*ASSIGNMENT:* Locate each line below that includes "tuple" and reproduce it.

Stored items
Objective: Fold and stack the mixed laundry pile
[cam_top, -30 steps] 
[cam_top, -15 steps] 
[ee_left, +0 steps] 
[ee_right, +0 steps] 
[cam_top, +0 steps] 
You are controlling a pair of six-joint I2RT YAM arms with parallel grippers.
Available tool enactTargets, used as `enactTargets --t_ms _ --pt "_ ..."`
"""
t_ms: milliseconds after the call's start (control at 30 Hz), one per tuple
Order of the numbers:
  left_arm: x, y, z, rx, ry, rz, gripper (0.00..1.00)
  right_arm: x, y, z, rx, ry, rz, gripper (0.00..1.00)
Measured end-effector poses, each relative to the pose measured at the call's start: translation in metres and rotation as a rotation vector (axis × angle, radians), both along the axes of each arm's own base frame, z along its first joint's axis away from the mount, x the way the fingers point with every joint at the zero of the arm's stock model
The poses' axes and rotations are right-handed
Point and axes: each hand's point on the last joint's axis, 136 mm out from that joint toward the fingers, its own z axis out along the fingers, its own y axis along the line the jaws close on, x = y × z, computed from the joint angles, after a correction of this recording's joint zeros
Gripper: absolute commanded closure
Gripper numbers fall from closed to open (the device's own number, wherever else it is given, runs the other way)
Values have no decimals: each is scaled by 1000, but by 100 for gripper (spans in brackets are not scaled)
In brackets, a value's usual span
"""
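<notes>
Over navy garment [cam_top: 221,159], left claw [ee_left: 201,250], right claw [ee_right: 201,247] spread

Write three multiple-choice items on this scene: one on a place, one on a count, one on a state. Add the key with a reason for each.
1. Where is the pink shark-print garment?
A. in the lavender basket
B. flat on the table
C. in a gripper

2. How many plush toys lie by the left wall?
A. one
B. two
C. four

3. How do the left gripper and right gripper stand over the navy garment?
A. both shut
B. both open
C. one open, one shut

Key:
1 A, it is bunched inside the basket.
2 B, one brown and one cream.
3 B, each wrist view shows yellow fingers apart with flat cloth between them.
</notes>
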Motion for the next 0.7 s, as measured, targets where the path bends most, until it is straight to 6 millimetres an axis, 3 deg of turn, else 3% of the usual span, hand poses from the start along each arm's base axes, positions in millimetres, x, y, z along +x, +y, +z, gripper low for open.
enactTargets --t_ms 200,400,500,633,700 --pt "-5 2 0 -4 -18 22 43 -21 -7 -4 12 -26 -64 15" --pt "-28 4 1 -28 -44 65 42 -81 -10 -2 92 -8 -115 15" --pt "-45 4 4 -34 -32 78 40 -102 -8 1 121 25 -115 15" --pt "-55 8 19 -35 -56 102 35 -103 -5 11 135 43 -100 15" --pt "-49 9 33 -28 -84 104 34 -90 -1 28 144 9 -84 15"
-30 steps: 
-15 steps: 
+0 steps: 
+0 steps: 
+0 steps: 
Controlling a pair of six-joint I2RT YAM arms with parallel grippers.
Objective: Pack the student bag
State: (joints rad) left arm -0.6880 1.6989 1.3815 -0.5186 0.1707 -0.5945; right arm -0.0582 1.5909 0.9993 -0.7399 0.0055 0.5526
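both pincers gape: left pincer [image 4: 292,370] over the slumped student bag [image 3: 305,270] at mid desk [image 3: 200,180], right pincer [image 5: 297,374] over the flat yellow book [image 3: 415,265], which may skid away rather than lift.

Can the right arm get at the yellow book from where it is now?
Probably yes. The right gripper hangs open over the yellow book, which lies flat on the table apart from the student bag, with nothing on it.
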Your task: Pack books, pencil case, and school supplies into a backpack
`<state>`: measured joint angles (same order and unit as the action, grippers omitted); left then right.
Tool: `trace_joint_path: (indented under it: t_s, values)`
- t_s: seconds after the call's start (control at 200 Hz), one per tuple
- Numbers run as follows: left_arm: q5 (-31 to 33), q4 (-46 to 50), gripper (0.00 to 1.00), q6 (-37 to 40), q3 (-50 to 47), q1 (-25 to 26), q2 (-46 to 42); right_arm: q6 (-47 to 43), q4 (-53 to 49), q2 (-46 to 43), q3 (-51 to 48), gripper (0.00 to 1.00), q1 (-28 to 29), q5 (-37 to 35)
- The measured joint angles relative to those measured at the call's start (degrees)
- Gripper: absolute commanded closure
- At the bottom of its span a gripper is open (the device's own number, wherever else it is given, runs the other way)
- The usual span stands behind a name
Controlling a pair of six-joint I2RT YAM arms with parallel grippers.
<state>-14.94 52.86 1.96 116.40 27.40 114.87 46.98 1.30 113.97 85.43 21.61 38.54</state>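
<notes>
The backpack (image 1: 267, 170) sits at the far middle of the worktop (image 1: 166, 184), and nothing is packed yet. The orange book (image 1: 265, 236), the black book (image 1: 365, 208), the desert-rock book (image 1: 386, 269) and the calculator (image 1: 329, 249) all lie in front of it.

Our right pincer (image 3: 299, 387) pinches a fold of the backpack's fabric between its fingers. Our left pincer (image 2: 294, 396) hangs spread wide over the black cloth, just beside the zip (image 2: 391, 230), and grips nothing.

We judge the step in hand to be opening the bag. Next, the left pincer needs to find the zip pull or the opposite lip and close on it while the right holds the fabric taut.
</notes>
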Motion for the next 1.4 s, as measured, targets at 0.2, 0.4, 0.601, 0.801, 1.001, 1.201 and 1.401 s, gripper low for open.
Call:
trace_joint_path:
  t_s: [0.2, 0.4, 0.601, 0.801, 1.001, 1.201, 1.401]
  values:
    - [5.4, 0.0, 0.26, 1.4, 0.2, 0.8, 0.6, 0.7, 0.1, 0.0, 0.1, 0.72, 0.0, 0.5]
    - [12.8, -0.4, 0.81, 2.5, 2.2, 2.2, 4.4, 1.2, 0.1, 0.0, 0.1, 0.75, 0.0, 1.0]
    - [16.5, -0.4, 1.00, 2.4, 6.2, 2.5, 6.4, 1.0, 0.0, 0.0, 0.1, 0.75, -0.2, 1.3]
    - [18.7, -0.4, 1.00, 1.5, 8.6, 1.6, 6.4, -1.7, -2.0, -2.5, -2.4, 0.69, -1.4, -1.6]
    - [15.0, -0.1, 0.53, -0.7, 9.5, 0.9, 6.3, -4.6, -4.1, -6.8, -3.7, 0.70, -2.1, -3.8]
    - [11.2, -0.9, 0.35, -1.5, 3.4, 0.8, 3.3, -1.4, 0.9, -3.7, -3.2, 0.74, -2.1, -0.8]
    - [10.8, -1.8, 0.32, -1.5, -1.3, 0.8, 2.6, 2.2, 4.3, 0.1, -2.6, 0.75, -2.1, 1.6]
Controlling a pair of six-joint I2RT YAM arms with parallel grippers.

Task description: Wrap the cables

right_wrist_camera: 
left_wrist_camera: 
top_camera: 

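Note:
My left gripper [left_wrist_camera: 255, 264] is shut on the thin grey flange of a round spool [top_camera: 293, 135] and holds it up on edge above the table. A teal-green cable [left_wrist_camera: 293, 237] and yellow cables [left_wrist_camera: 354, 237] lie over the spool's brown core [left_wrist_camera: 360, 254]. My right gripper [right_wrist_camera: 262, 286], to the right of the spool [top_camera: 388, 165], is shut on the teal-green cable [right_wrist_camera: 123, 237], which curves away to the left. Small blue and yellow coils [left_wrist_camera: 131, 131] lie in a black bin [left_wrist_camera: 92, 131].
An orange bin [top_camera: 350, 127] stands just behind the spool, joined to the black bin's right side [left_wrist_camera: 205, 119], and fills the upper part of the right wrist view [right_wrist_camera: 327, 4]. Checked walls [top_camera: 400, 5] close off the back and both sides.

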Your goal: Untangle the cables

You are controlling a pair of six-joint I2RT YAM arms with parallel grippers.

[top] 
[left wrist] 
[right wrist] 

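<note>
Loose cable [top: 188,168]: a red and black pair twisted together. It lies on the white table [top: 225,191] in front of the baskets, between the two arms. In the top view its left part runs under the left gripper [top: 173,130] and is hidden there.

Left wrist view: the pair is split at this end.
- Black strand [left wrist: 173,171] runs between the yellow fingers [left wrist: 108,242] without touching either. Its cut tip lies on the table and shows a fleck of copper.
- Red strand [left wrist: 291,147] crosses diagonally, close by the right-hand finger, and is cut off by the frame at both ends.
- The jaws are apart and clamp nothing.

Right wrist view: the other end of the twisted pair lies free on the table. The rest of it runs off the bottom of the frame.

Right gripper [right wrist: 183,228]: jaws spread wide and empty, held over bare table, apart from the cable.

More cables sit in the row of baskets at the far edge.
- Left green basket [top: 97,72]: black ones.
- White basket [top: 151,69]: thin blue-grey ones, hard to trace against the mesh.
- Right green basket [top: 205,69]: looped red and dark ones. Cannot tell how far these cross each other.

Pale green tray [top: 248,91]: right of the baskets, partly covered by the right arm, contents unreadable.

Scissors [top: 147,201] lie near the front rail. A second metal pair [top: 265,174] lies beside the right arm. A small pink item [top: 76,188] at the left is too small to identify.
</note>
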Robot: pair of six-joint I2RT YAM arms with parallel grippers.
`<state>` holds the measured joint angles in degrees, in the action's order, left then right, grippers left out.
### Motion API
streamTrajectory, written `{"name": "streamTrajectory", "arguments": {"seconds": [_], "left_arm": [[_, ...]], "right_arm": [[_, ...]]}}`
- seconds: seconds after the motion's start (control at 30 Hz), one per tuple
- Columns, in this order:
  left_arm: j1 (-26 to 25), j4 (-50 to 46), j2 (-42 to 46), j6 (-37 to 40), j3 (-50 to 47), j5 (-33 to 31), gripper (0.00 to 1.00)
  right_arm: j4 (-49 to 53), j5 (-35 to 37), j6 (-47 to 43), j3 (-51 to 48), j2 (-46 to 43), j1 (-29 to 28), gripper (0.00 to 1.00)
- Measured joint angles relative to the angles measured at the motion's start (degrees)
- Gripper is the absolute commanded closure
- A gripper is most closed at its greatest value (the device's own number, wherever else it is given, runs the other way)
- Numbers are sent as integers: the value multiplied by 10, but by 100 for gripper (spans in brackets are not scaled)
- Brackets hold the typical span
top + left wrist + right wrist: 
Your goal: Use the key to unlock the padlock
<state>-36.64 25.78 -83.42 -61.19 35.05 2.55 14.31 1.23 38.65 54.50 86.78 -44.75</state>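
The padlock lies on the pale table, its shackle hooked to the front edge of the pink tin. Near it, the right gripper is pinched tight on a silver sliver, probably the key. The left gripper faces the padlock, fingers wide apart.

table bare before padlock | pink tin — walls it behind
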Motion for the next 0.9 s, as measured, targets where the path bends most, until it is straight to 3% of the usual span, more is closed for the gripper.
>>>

*SOLVED EXERCISE:*
t_ms: milliseconds after the call's start (control at 30 Hz), one per tuple
- t_s: seconds after the call's start (control at 200 Hz), one per tuple
- seconds: seconds after the motion's start (control at 30 Hz), one per tuple

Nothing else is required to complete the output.